## Exercise directions:
When you transcribe the listing that follows, keep every line exact and skip any picture.

## Dataset content:
################

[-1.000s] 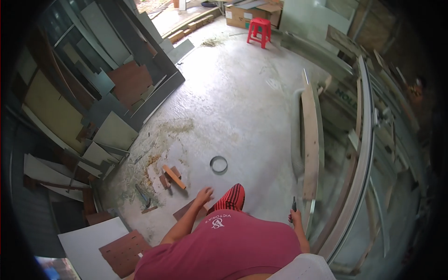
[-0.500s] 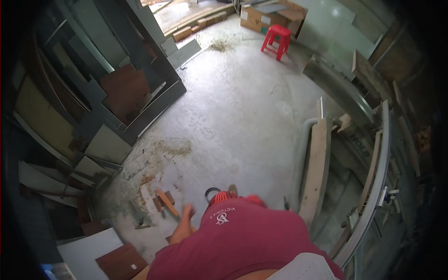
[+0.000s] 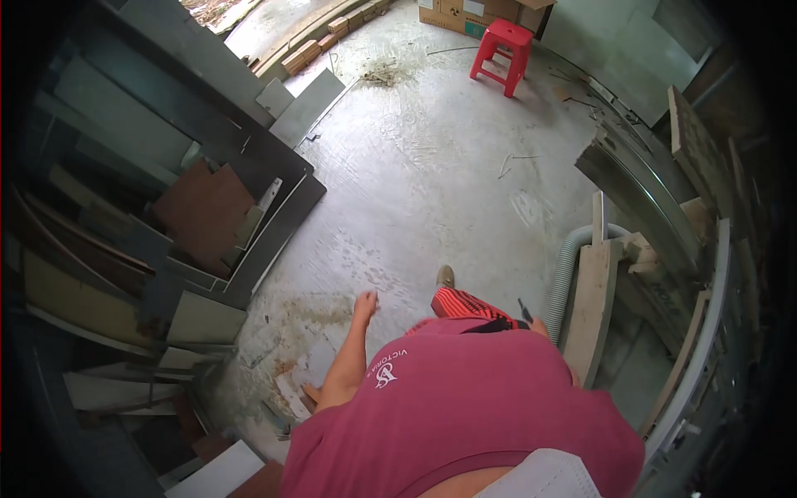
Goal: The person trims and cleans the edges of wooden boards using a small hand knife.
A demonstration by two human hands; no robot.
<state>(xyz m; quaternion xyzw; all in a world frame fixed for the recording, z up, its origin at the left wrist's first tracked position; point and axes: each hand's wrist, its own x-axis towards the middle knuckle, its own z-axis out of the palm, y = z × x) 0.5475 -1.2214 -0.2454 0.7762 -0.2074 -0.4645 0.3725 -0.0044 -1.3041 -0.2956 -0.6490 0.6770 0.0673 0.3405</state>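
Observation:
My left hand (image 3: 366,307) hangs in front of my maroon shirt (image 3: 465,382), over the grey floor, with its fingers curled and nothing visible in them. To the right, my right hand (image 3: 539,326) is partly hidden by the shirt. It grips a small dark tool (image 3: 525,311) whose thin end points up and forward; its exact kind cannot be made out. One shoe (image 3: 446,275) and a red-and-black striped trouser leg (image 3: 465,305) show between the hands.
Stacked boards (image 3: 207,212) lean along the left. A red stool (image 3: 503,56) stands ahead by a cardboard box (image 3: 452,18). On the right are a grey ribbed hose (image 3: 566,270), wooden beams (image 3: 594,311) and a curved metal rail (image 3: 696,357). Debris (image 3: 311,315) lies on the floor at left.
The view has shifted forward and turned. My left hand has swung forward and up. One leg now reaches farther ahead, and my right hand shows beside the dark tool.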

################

## Answer below:
[-1.000s] 
[-0.500s] 
[+0.000s] 
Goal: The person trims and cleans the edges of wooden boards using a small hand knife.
A demonstration by two human hands; no robot.
<state>(xyz m; quaternion xyzw; all in a world frame fixed for the recording, z up, its origin at the left wrist's first tracked position; point and axes: each hand's wrist, its own x-axis towards the middle knuckle, its own z-axis out of the palm, y = z × x) 0.5475 -1.2214 -0.2454 0.7762 -0.2074 -0.4645 0.3725 -0.0044 -1.3041 -0.2956 -0.6490 0.6770 0.0673 0.3405</state>
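Observation:
My left hand (image 3: 366,307) hangs in front of my maroon shirt (image 3: 465,382), over the grey floor, with its fingers curled and nothing visible in them. To the right, my right hand (image 3: 539,326) is partly hidden by the shirt. It grips a small dark tool (image 3: 525,311) whose thin end points up and forward; its exact kind cannot be made out. One shoe (image 3: 446,275) and a red-and-black striped trouser leg (image 3: 465,305) show between the hands.
Stacked boards (image 3: 207,212) lean along the left. A red stool (image 3: 503,56) stands ahead by a cardboard box (image 3: 452,18). On the right are a grey ribbed hose (image 3: 566,270), wooden beams (image 3: 594,311) and a curved metal rail (image 3: 696,357). Debris (image 3: 311,315) lies on the floor at left.
The view has shifted forward and turned. My left hand has swung forward and up. One leg now reaches farther ahead, and my right hand shows beside the dark tool.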

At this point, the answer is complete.